Across the entries below, please work out how many lines contain the string "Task" and give only the number.

Stored items from a collection:
*****

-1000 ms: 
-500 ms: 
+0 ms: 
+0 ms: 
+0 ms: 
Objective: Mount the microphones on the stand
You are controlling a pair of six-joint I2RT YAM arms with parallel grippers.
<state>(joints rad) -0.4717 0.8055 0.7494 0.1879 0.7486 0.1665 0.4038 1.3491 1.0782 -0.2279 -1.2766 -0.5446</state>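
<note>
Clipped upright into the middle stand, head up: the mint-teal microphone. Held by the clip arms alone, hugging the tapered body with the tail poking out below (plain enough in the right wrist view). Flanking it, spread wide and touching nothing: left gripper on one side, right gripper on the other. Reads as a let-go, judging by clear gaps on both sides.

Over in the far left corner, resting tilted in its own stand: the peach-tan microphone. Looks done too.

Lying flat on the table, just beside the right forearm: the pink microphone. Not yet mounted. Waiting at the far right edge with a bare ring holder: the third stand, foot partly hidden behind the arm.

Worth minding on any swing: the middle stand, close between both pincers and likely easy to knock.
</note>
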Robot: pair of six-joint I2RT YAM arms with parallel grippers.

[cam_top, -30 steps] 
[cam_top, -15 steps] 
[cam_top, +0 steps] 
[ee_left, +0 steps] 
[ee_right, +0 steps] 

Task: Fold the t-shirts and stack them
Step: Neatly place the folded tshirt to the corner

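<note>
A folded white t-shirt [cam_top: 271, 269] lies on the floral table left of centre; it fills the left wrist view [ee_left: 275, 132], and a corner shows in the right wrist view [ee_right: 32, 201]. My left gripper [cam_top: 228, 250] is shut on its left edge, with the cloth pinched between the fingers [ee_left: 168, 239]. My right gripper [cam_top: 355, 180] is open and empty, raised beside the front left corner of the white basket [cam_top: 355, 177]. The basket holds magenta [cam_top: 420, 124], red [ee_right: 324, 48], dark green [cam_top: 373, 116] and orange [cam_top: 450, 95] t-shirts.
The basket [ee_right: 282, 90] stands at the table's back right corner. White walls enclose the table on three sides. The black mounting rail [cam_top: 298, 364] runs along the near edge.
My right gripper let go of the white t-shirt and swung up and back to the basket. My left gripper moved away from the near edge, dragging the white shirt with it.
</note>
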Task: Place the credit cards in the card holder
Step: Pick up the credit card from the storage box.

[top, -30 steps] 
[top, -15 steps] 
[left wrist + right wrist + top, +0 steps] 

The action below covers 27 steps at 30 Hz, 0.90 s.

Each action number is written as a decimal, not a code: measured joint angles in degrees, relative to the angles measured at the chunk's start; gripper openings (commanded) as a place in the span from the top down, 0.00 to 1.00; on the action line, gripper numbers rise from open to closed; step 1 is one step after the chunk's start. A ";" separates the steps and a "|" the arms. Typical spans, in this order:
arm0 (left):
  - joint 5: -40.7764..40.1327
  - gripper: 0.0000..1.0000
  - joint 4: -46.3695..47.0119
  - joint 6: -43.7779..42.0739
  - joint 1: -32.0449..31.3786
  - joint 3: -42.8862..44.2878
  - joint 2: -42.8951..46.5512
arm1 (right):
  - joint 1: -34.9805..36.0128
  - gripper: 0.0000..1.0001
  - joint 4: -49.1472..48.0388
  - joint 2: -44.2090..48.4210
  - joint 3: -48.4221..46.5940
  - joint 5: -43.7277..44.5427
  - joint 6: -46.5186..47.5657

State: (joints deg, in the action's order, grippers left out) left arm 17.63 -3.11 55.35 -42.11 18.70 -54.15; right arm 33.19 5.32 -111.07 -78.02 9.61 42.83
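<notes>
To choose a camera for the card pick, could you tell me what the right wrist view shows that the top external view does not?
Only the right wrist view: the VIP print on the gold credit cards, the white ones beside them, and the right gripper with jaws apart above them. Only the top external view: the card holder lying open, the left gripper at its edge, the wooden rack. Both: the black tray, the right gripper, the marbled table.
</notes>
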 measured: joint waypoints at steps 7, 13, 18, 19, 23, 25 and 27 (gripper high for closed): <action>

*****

**Solved problem:**
2